Husband was born in Nigeria and Wife in England.  Consequently, both parties had dual Nigerian and British nationality.  The parties were married in 1993.  The Wife petitioned for divorce in March 2008 and the Decree Absolute was pronounced in November 2011.  The former matrimonial home (FMH) was situated in England, but the Husband was found to be resident in Monaco from 2001 to the present date.

Husband wholly owned and controlled a number of companies belonging to the Petrodel Group.  Originally, seven companies of the Group were involved and all were joined to the Wife's application for ancillary relief.  However, of those seven companies, a company named PRL was the legal owner of the FMH, as well as the legal owner of five further residential properties in the United Kingdom.  A second company, named Vermont, was legal owner of two further residential properties in the UK.

 

First Instance Decision

Moylan J was the judge of first instance and found that the husband was the sole beneficial owner and controller of the companies and had net assets in the region of £37.5 million.  Numerous orders for disclosure were either ignored or evaded by the Husband and various attempts were made by him in evidence to conceal the extent of the company’s assets.

Moylan J, in his order of 16th November 2011, ordered that the Husband should transfer the FMH to the Wife, as well as £17.5 million as a lump sum and periodical payments at 2% whilst the sum was outstanding.  Furthermore, the judge ordered the Husband to procure the transfer of the seven UK properties to the Wife, in partial satisfaction of the lump sum.

In making the above order, Moylan J concluded that there was no general principle of law that allowed him to “pierce the corporate veil”, as the authorities showed that corporate personality could not be disregarded, unless it was being abused.  In this case, the judge found that there was no relevant impropriety, but went on to say that s24 of the Matrimonial Causes Act 1973 offered a wider jurisdiction to applications for financial remedy proceedings, so allowing him to “pierce the veil”. 
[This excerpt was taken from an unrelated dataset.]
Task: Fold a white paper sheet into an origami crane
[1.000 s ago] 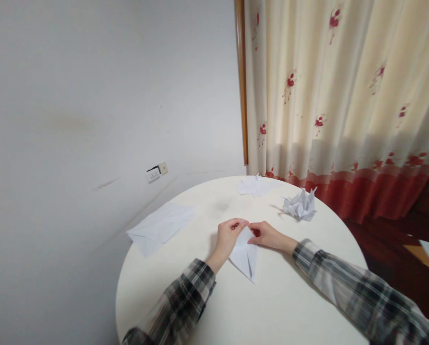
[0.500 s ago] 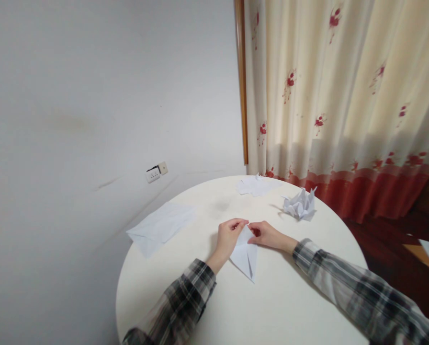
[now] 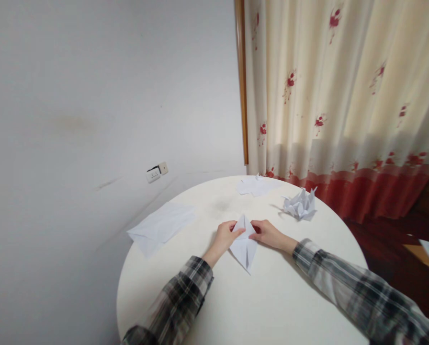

Moylan J found that the FMH was held by PRL on trust for the Husband, but made no corresponding findings about the other seven UK properties and refused to make a declaration that Husband was the beneficial owner of those seven properties.

 

The Court of Appeal

Perhaps unsurprisingly, the three relevant respondent companies appealed the order of Moylan J, asserting a lack of jurisdiction to order the transfer of corporate property to meet Husband’s judgment debt.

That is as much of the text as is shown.